Empirically, the paper draws on global data from the Varieties of Democracy (V-Dem) project to reconstruct countries’ long-term democratic trajectories across the three dimensions. We operationalize democratic experience as a stock measure that accumulates past democratic exposure, allowing us to move beyond static regime classifications and event-based approaches to democratic breakdown. Using survival analysis, we assess how different forms of democratic experience affect the risk of autocratization onset. This design enables us to evaluate whether and how historical democratic legacies influence vulnerability to contemporary autocratization.
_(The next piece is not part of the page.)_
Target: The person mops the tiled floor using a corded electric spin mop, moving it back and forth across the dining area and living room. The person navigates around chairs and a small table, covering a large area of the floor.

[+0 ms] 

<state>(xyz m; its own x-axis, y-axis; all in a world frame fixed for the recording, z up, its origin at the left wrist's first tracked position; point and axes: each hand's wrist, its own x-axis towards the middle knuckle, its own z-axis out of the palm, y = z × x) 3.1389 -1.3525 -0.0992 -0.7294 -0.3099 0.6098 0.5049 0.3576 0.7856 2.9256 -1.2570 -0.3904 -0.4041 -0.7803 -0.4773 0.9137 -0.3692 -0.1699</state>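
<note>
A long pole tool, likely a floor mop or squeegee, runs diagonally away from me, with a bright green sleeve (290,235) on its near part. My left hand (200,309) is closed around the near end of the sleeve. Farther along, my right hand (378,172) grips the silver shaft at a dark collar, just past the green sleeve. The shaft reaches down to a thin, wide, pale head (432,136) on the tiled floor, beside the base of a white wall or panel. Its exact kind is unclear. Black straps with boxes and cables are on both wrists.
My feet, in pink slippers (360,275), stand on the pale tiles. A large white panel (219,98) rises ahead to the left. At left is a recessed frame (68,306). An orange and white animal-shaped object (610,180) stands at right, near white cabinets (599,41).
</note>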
The paper speaks directly to ongoing debates on how democratic erosion should be measured and theorized. By integrating multidimensional cumulative democracy measures, it offers a novel empirical strategy for studying democratic resilience as a long-term, preventive phenomenon rather than a purely reactive one. More broadly, the analysis contributes to regime studies by demonstrating how definitionally grounded measurement choices can improve our understanding of autocratization and democratic resilience.